Entah Kemal sadar atau tidak letak tangannya sekarang, namun ia sama sekali tidak melepas tangan Eri dari genggamannya, bahkan saat ia membayar.
“kak, orang orang pada ngeliatin..” ujar Eri , mengingatkan Kemal akan tangannya yang masih bertautan dengan tangan Eri.
“oh iya, maaf dek”
Dan Kemal langsung melepaskan tangannya dari tangan Eri.
Rasa lega langsung menyelimuti Eri ketika Kemal melepaskan tangannya, namun entah kenapa ada perasaan lain yang ikut muncul. Perasaan yang membuat Eri sedikit bingung karena ia yang meminta Kemal melepaskan tangannya. Enggan kah?

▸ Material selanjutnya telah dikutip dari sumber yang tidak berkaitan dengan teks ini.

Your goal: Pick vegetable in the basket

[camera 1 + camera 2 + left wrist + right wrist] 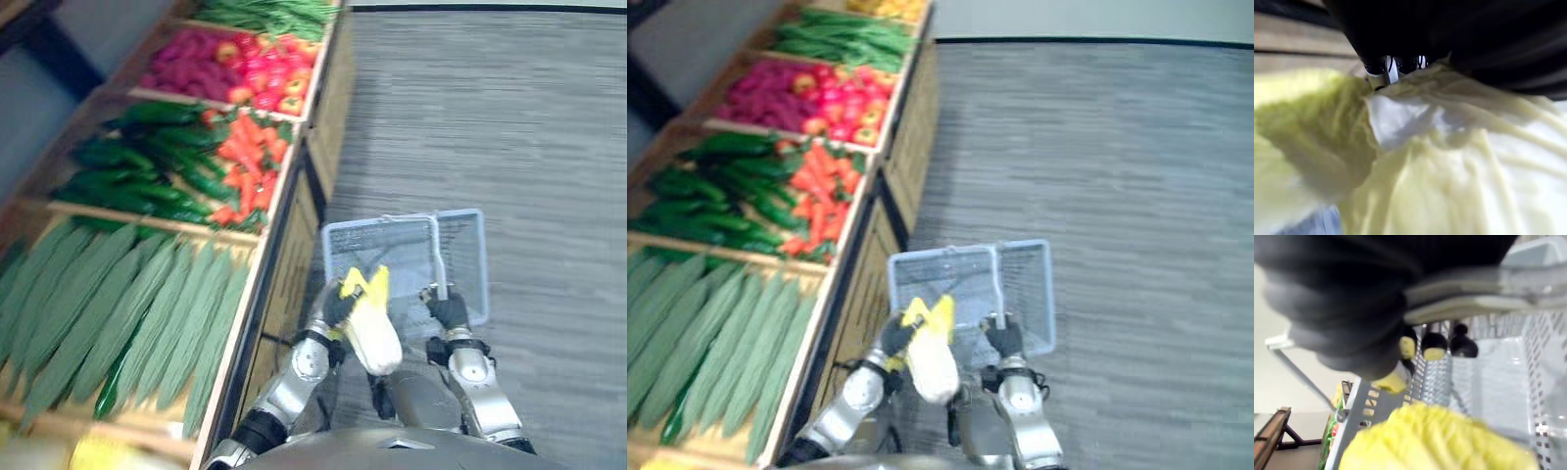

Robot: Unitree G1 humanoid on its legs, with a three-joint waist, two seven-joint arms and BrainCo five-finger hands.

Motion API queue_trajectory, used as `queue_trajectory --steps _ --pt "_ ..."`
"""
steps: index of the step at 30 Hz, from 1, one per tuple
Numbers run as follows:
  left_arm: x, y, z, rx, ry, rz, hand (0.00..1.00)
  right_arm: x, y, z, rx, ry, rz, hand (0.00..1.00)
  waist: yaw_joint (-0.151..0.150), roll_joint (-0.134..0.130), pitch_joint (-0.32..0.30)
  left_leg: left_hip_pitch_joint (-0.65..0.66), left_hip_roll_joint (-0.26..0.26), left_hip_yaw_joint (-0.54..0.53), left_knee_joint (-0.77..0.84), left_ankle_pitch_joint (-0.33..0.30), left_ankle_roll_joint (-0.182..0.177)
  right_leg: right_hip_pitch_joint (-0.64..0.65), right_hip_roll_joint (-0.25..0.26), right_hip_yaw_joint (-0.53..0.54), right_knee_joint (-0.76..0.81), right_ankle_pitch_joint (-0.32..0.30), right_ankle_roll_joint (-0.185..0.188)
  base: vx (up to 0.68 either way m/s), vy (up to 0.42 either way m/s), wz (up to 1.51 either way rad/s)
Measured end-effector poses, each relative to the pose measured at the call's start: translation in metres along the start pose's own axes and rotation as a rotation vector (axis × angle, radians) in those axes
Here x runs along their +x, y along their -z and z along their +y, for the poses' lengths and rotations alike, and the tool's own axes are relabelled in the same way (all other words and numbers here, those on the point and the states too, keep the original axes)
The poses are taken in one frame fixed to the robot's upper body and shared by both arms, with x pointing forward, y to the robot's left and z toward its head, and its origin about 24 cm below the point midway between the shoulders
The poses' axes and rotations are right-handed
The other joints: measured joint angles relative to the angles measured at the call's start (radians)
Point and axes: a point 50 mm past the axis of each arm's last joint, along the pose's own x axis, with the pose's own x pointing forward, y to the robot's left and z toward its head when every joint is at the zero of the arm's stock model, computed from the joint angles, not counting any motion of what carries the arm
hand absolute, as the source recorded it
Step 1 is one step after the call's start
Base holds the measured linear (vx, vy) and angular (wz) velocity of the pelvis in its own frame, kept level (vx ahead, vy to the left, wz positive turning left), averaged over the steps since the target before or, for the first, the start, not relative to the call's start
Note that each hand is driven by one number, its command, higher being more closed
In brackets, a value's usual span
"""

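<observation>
A pale blue mesh basket (460, 245) hangs over the grey floor, beside the produce stand. My right hand (449, 309) is shut on its handle (1469, 298), which crosses the basket's middle. My left hand (338, 305) is shut on a yellow-white napa cabbage (372, 328), held at the basket's near left rim with its leafy end toward the basket. The same cabbage (1449, 166) lies under the left hand's fingers (1388, 73) in the left wrist view. The cabbage's yellow top (1435, 440) shows against the basket wall (1488, 382).
A wooden produce stand (294, 245) runs along my left. Its bins hold long pale green gourds (127, 313), dark cucumbers (147, 166), red-orange peppers (250, 162), magenta and red produce (225, 69) and green beans (265, 15). Grey floor (509, 117) stretches right.
</observation>
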Motion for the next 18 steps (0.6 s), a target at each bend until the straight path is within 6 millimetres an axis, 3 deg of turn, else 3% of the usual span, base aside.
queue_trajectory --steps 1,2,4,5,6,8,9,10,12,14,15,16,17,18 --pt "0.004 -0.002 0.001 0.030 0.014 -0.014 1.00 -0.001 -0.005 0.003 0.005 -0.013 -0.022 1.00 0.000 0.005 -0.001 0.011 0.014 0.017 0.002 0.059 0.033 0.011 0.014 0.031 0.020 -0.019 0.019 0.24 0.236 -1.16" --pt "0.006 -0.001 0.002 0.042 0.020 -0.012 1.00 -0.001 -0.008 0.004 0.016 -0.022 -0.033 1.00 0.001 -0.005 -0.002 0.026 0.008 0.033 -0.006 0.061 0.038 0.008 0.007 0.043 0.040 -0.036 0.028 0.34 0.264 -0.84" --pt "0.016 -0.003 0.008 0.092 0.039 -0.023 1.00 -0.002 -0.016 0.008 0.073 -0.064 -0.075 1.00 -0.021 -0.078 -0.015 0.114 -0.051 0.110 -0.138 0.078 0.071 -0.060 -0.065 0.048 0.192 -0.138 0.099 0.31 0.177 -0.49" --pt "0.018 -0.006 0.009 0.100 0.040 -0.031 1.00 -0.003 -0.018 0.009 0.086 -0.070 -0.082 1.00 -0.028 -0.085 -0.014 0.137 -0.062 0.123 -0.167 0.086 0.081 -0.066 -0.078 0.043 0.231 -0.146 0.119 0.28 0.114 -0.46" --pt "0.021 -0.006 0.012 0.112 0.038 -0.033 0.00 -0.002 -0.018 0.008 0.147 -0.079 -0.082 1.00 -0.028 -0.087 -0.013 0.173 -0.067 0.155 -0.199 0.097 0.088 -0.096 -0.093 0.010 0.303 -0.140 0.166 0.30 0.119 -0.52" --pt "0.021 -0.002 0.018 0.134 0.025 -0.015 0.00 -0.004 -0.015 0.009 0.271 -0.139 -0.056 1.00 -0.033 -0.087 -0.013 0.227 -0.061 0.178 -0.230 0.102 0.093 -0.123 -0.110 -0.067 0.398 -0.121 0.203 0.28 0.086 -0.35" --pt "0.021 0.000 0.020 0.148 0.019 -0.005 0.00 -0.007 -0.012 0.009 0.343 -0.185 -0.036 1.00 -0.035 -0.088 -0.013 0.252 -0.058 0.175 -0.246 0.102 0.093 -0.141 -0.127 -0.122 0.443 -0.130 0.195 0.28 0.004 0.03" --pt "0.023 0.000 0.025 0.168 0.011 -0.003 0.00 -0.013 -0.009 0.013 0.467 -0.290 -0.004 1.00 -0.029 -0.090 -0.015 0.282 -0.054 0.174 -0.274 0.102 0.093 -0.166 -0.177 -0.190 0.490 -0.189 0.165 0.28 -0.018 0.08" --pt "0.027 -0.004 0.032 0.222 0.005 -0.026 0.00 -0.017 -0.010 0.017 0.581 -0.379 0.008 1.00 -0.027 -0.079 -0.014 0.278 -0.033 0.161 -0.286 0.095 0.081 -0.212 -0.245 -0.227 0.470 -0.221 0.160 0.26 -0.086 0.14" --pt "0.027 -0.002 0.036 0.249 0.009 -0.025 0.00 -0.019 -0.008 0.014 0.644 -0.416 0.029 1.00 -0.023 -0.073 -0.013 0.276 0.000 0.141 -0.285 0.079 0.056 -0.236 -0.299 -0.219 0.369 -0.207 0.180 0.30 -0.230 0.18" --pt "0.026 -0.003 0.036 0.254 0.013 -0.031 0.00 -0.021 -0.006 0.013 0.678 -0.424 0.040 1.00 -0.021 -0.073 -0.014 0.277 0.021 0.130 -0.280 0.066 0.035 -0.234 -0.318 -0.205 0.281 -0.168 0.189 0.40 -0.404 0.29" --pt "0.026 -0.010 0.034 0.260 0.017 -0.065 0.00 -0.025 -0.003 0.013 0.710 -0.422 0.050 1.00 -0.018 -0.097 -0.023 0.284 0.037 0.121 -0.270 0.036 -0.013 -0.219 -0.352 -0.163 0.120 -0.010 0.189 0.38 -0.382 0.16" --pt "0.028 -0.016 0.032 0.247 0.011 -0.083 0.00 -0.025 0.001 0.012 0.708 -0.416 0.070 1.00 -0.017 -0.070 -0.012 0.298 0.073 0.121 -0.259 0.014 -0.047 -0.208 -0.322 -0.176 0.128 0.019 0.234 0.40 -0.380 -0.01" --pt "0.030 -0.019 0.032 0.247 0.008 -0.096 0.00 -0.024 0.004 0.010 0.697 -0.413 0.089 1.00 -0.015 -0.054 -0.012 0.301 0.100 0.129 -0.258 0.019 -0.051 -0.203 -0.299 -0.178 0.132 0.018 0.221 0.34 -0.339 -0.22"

“kamu mau makan dimana?” tanya Kemal, membuyarakan lamunan Eri.
“E- em dimana aja kok kak..” jawab Eri pasrah , apapun yang ia katakan pasti tidak akan dihiraukan Kemal.
“di dalem sekolah aja yuk dek” ujar Kemal -yang entah sadar atau tidak- kembali menggenggam tangan Eri dan menariknya ke dalam sekolah, sedangkan tangan lainnya menggenggam plastik berisi dua roti bakar.
Ujung syaraf di ujung jari Eri bisa merasakan kulit Kemal yang menyelimuti tangannya. Kehangatan mengalir dari tangan yang lebih besar itu, menuju ke tangan Eri yang masih bingung apakah ia harus balas menggenggam atau tidak.
Berkali-kali murid yang lewat memperhatikan mereka. Orang yang berpacaran pun jarang saling menggenggam tangan di sekolah, lalu kenapa dua orang cowok ini melakukannya? Mungkin itu yang mereka fikir dan itu membuat muka Eri semakin memerah.
Anak itu mencoba untuk menarik tangannya dari tangan sang kakak kelas, namun Kemal malah memper-erat genggamannya, walaupun mereka sekarang sudah tidak berada di kantin.
“kak.. tanganku.” Eri mengingatkan.
Kendati Kemal tidak memperlihatkan bahwa ia mendengar kata-kata Eri, namun toh kakak kelas itu tetap melepaskan tangan adik kelasnya.
“kita makan disini aja yuk” ujar Kemal, sambil menunjuk ke arah sebuah bangku yang terletak di sebuah koridor yang jarang Eri lewati.
“tapi ini kan koridor anak kelas 11 kak… aku gak berani” keluh Eri.
“ya ampun dek, biasa aja kali. Ada kakak ini yang nemenin kamu kan” balas Kemal, sambil menggaet leher Eri dengan lengannya.
Eri bisa merasakan tangan Kemal menyentuh kulit lehernya, dan sinyal listrik langsung memenuhi neuron di otak anak itu.
Tak ada seorang murid pun yang berlalu lalang di koridor itu. Mereka lebih memilih untuk nongkrong di kantin , ataupun berdiam diri di dalam kelas. Koridor itu sepi seakan jam pulang sekolah sudah lama berselang.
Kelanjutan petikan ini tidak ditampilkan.